Henry was born in September, 1068, at Selby in Yorkshire. After succeeding to the throne of England on the sudden death of his brother, he proceeded to usurp the duchy of Normandy, which by the right of inheritance belonged to his eldest brother, Robert Curthose, whom he imprisoned at Cardiff until his death in 1134. In England, Henry carried out social and judicial reforms, restoring the laws of King Edward the Confessor.
On November 11, 1100, Henry married Edith, daughter of King Malcolm III of Scotland, by whom he had up to four children before her death in 1118. When she married Henry, Edith changed her name to Matilda at Henry's request for political reasons. On January 29, 1121, he married Adeliza, daughter of the Count of Louvain, but there were no children from this marriage.
Henry I also holds the record for the largest number of illegitimate children born to any English king, with a provisional total of twenty-five.
However, neither of his legitimate sons, both by his first wife, survived him; both died in the wreck of the White Ship, on November 25, 1120, off the coast of Normandy. One of these sons, Richard, remains extremely obscure and may not have existed at all. The other, William, definitely existed and his death proved a disaster for England.

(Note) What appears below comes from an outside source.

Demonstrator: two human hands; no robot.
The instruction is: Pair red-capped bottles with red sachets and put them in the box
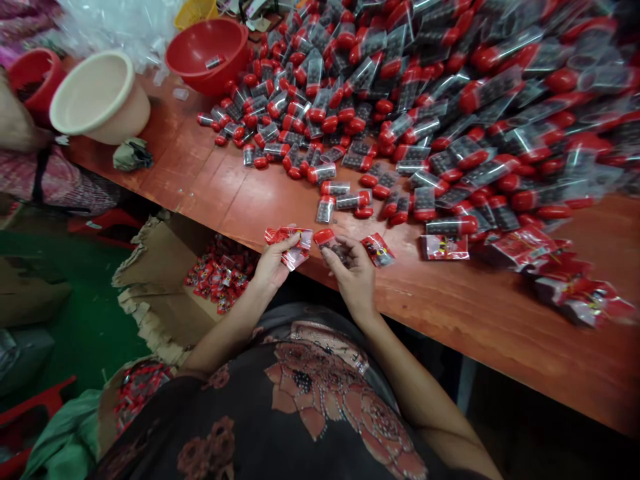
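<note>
Over the table's front edge, my left hand (271,267) grips red printed plastic packets (299,255) between thumb and fingers. Just to its right, my right hand (358,279) is closed around a clear tube with a red cap (325,237) and dark contents. The cap points toward the packets, a small gap apart. Right behind my right fingers lies another red packet (379,251) on the table. A large heap of similar red-capped tubes (320,120) spreads across the table beyond both hands.
More red packets lie along the table (500,320) at right. A red bowl (200,47) and a cream bowl (95,100) stand at back left. Below left, a cardboard box (160,267) holds filled red packets (225,277). Another person's arm (17,120) shows at far left.
</note>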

Henry died of food poisoning from eating foul lampreys[?] in December, 1135, at St. Denis le Fermont[?] in Normandy and was buried at Reading Abbey. He willed the throne of England to his daughter, Matilda, sometimes called "Empress Maud", who was married to Henry V, the Holy Roman Emperor. Although Henry's barons had already sworn allegiance to her as their queen, the throne was usurped by Henry I's nephew Stephen, and civil war broke out. The dispute was eventually settled by Stephen's naming of Matilda's son, Henry, as his heir in 1153.